Macau gaming entering more stable phase, S&P says

The ratings agency expects revenue growth to ease in 2026, with steady EBITDA supported by premium mass demand.


Macau.- Gaming in Macau is levelling out following the post-pandemic recovery for a more stable phase, according to new assessments from S&P Global Ratings. While casino revenue is still expected to grow in 2026, the pace will be slower, and operators will face tighter cash flow due to heavy capital expenditure and shareholder returns.

In recent reports, S&P forecasts Macau’s gross gaming revenue (GGR) to increase between 3 per cent and 7 per cent in 2026, down from 9.1 per cent growth in 2025. The agency points to near-full hotel occupancy, limited new capacity and softer consumption as the main reasons behind the slowdown. Total GGR is also expected to remain 10 per cent to 15 per cent below pre-pandemic levels, largely because of the sharp decline in the junket segment.
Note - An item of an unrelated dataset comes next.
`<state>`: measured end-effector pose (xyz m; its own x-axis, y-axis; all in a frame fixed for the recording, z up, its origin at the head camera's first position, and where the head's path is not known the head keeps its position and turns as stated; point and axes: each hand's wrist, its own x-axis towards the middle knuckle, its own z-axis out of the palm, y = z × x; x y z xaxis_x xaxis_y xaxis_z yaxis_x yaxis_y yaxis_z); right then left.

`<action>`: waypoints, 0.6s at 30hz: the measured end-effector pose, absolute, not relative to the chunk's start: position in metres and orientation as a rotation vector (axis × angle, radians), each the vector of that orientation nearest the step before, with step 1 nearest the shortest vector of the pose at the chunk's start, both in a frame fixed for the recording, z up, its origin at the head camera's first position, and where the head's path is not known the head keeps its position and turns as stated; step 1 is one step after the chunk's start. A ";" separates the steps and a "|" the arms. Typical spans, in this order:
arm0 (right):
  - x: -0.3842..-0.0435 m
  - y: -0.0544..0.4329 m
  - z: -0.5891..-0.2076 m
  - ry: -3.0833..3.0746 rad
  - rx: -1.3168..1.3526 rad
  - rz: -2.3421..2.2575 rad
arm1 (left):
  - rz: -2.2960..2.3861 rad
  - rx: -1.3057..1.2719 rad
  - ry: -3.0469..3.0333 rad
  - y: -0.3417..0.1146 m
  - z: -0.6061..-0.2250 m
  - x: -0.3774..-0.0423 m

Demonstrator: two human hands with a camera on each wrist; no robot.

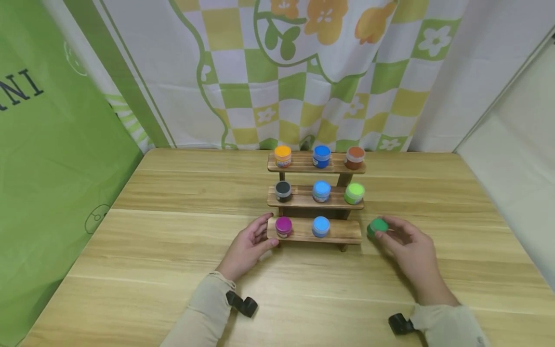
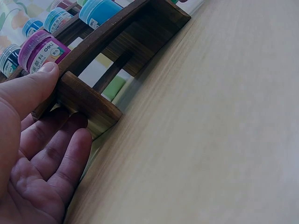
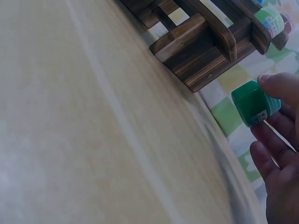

Despite slower top-line growth, S&P expects earnings before interest, tax, depreciation and amortisation to remain resilient. EBITDA for rated operators is projected to rise by around 5 per cent in 2026, supported by stable premium mass demand, controlled promotional spending and modest wage increases. The agency describes the sector as moving from a rebound phase into a more maturity-driven cycle. “Macau’s gaming boom is fading,” S&P stated.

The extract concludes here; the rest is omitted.